How to complete this task: Wherever "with" appears in a line of the listing, that line should be returned.

Data records:
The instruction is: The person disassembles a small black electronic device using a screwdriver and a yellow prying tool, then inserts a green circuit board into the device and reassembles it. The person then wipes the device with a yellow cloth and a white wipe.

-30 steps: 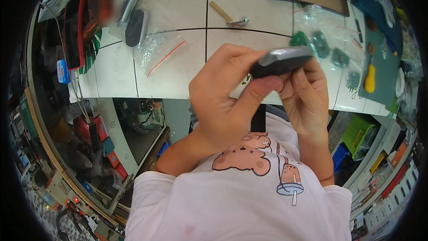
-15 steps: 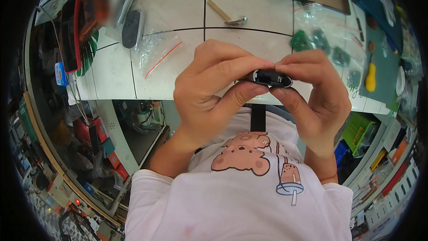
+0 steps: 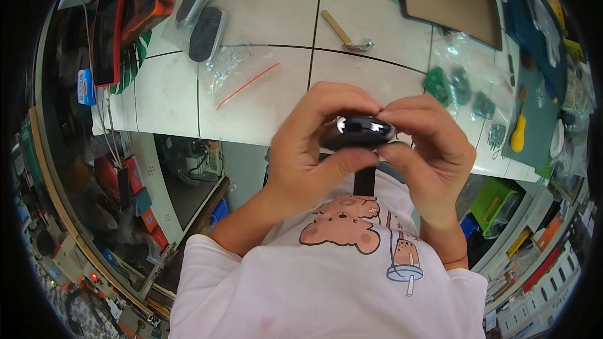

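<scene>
Between both hands (image 3: 377,150), small black glossy case (image 3: 358,132), pinched by fingertips

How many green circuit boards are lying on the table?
4, all inside the clear bag on the table's right: one leftmost, one beside it, one further right, one nearest the table edge. The bag's folds may hide more.

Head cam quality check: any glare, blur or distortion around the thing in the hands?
Head view: a bright glare spot on the glossy black device held by the left hand and right hand; hands sharp; fisheye bends the tiled table edges; black vignette at the corners; even light.
</scene>
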A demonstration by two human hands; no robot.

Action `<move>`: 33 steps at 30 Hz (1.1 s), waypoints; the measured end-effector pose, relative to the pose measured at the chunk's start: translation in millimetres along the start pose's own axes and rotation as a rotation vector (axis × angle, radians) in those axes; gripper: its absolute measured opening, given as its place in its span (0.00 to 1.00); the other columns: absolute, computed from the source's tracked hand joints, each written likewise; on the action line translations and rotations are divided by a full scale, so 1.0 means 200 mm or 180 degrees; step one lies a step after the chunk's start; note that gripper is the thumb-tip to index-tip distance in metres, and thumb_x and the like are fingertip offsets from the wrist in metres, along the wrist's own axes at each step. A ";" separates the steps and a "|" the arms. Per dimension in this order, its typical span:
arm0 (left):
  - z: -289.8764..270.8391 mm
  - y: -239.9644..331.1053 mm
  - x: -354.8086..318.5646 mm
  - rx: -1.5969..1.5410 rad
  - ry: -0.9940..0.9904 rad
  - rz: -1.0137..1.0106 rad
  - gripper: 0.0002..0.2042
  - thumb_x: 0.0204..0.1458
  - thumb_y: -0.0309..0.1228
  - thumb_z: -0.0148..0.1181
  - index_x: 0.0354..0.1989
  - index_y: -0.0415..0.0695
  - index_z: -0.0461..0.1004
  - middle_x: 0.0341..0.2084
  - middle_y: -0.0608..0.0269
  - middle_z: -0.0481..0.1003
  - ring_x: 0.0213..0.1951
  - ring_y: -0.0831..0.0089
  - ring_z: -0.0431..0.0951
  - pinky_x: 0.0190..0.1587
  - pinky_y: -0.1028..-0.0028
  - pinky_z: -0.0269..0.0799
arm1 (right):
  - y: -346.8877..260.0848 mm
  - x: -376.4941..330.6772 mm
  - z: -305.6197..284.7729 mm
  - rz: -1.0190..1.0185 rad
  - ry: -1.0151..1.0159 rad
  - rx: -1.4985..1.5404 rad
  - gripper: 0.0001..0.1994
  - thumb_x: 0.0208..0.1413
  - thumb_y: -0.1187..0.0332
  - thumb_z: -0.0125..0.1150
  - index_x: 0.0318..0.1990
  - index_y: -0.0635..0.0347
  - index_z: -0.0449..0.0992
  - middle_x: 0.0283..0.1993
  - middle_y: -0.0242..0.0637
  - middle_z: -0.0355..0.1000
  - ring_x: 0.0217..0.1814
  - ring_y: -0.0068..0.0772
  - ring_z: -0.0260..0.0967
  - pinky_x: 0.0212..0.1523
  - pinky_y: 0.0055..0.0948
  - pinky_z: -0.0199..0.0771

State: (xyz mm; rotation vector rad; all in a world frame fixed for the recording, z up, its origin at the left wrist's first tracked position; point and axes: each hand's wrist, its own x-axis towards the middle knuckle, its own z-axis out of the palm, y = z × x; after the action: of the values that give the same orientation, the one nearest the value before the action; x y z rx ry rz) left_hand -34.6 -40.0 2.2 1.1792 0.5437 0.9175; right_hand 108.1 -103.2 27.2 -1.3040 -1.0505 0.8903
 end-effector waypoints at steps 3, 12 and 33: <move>-0.07 0.01 -0.03 -0.0386 0.0378 -0.0228 0.17 0.49 0.28 0.59 0.45 0.38 0.63 0.36 0.52 0.70 0.37 0.69 0.73 0.39 0.73 0.72 | -0.03 0.10 -0.04 -0.0008 0.0011 -0.0890 0.14 0.46 0.78 0.56 0.43 0.70 0.71 0.41 0.42 0.69 0.38 0.28 0.68 0.37 0.25 0.70; -0.12 0.01 0.06 0.1072 0.0457 0.0512 0.24 0.41 0.13 0.60 0.46 0.42 0.59 0.34 0.51 0.73 0.37 0.69 0.75 0.39 0.74 0.73 | 0.10 0.29 0.04 -0.0811 -0.0299 -0.3221 0.11 0.42 0.76 0.61 0.36 0.60 0.72 0.33 0.33 0.68 0.36 0.32 0.67 0.34 0.26 0.68; -0.09 0.01 0.17 0.2518 -0.0347 0.1040 0.15 0.27 0.12 0.55 0.29 0.39 0.72 0.24 0.60 0.73 0.29 0.64 0.72 0.31 0.73 0.67 | -0.28 0.12 -0.06 -0.0118 -0.0720 -0.1200 0.10 0.45 0.71 0.57 0.32 0.71 0.71 0.34 0.41 0.65 0.37 0.29 0.61 0.39 0.21 0.60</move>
State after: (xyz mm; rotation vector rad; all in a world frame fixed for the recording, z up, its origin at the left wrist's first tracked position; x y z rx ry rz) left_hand -31.5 -2.4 2.0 2.0670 0.6607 0.9281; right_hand 123.6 -89.5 85.6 -1.5109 -1.4683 0.8517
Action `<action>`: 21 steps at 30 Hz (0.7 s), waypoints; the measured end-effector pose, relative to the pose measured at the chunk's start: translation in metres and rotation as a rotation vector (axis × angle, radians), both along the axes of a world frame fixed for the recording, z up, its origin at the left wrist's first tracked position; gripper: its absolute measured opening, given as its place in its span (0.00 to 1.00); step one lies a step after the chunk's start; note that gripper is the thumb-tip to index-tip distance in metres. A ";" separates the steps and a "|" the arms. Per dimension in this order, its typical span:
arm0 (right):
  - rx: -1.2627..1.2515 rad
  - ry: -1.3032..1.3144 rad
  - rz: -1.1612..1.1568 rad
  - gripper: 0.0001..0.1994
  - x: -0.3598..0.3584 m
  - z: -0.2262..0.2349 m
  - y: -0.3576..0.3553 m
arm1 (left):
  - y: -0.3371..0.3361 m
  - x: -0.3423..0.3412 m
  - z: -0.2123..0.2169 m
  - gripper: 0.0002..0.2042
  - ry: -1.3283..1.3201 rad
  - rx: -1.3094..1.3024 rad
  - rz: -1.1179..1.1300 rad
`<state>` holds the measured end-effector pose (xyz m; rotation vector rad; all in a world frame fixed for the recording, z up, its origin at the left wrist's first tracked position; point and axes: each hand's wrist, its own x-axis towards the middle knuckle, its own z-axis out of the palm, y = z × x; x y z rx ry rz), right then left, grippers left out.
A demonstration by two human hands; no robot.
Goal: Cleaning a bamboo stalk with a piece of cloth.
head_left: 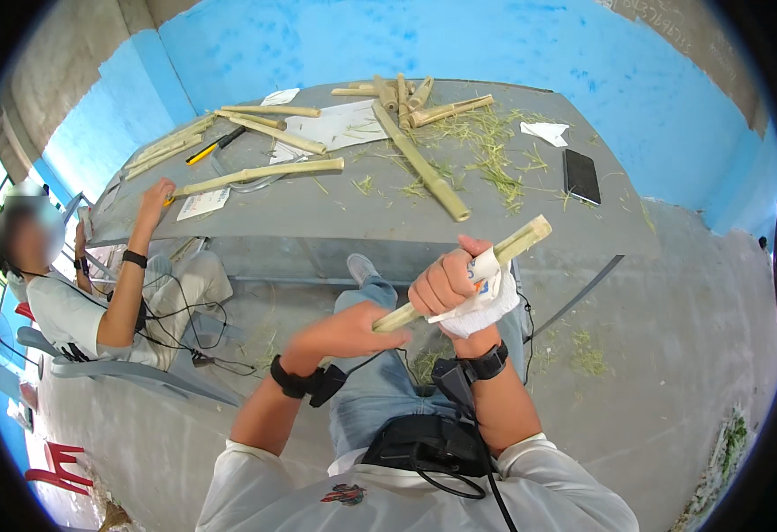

Response area:
The instruction is: The person disassembles a small black electronic device using a screwdriver and a yellow prying tool, then inserts a green circuit board into the device and reassembles it. The person then wipes the device with a yellow cloth and a white wipe.
Goal: Cleaning a bamboo stalk with a piece of cloth.

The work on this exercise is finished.